Publié le 15 octobre 2021 par : Mme Firmin Le Bodo, M. Christophe, Mme Chapelier, M. Herth, M. Larsonneur, M. Ledoux, Mme Magnier, M. Potterie, Mme Sage.
I. – Après le mot : « intéressés », la fin du dernier alinéa de l’article L. 112‑1 du code de la mutualité est supprimée.
II. – Au dernier alinéa du I de l’article L. 863‑8 du code de la sécurité sociale, après le mot : « médecin », sont insérés les mots : « , un professionnel de santé, un établissement de santé ou un service de santé ».
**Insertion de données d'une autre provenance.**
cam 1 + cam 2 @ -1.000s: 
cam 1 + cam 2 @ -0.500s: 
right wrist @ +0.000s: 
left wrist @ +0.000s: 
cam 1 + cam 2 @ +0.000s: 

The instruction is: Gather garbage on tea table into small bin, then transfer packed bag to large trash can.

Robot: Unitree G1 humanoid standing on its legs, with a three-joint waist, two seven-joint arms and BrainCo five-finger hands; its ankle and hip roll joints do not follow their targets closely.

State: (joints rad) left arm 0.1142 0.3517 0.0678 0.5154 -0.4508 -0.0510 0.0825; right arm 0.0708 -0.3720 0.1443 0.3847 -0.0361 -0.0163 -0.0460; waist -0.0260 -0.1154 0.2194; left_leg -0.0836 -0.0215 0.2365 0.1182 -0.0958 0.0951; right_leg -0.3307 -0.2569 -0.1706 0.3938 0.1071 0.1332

Reconnus par la loi « relative aux modalités de mise en œuvre des conventions conclues entre les organismes d’assurance maladie complémentaire et les professionnels, établissements et services de santé » du 27 janvier 2014, dite loi Leroux, les réseaux de soins fédèrent des professionnels de santé et sont les interfaces avec les organismes d’assurances complémentaires (mutuelle, assurance, institution de prévoyance, courtier). Ces réseaux se sont constitués autour des domaines dont les prestations et équipements sont peu couverts par l’assurance maladie et sont majoritairement pris en charge par les assurances complémentaires santé, à savoir l’optique, l’audioprothèse et le dentaire.
Son article 1er modifie le code la mutualité ainsi que l’alinéa 6 de l’article L863‑8 du code de la sécurité sociale, et autorise les complémentaires santé à pratiquer des remboursements différenciés. Concrètement, le patient qui déciderait de s’équiper en optique, en audiologie ou en prothèse dentaire auprès d’un praticien non adhérent au réseau instauré par sa complémentaire santé percevra un remboursement réduit par rapport à celui qu’il aurait pu prétendre s’il avait fait le choix d’un professionnel de santé référencé dans le réseau de sa complémentaire.
Cette disposition, introduite pour permettre aux complémentaires de réduire la base de leurs remboursements sur des équipements coûteux, n’est pas de nature à renforcer l’accès aux soins et aux équipements des Français.
En conditionnant une partie de leur remboursement au choix d’un professionnel de santé référencé, les complémentaires flèchent fortement les patients qui n’ont d’autre choix que de renoncer à une partie de leur remboursement ou, pour conserver leur plein remboursement, de renoncer au libre choix de leur professionnel de santé.
Cette disposition est d’autant plus choquante que les réseaux de soins, mis en place pour négocier les tarifs des équipements au bénéfice des patients et leurs apporter des garanties supplémentaires sur l’équipement, sont en réalité financés par leurs cotisations complémentaires. Ainsi, les patients qui supportent un moindre remboursement pour ne pas avoir réalisé l’acte d’achat au sein du réseau financent le fait d’être eux-mêmes pénalisés.
Par ailleurs, les réseaux qui pratiquent des remboursements différenciés sont généralement ceux qui limitent volontairement le nombre de professionnels de santé. Si bien que les patients les plus modestes ou ceux des territoires ruraux et des déserts médicaux sont de plus en plus nombreux à faire le choix du professionnel de santé de proximité sans chercher à savoir si ce dernier est adhérent ou non au réseau mis en place par sa complémentaire.
De ce fait, le principe même du remboursement différencié ne fait qu’aggraver les inégalités d’accès aux soins.
Cet amendement propose de supprimer la fin de l’alinéa 3 de l’article L112‑1 du code de la mutualité, inséré par l’article 1 et de réecrire l’alinéa 6 de l’article L863‑8 du code de la sécurité sociale pour préciser que les remboursements différenciés sont interdits.